=== Problem ===
The reply must consist of one number: how many lines of the data include the word "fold".

**** Dataset excerpt

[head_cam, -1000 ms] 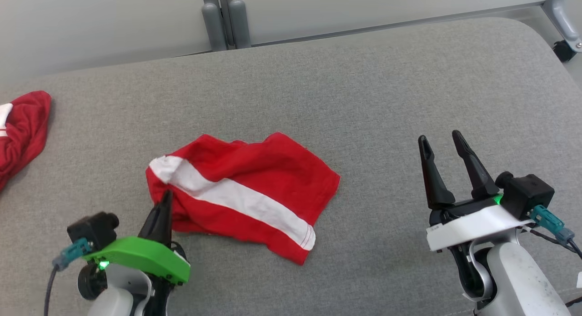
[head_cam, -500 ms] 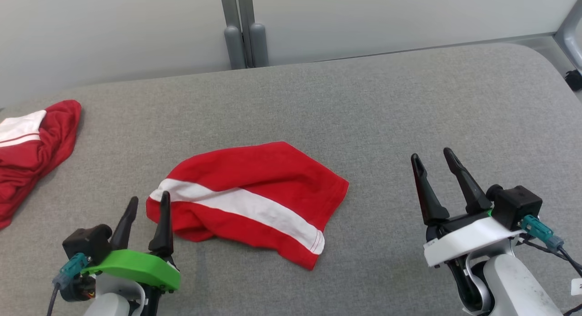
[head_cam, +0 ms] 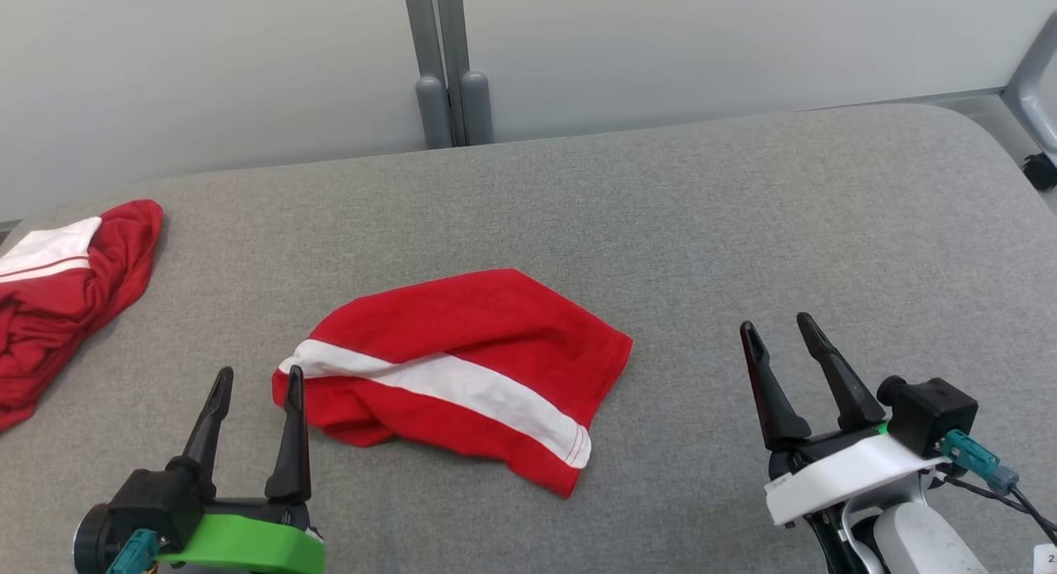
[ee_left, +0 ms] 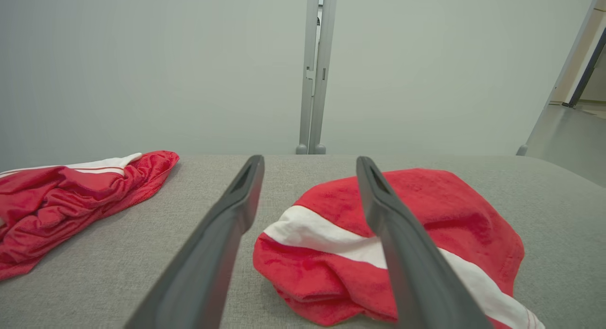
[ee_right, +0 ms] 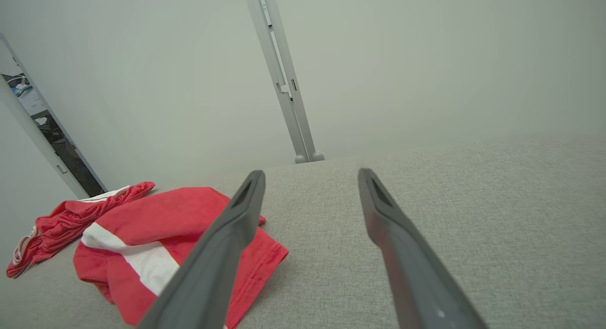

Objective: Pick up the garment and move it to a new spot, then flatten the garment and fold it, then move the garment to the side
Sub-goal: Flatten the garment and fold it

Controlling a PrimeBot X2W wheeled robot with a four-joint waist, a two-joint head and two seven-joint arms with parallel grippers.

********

=== Solution for this problem ===
2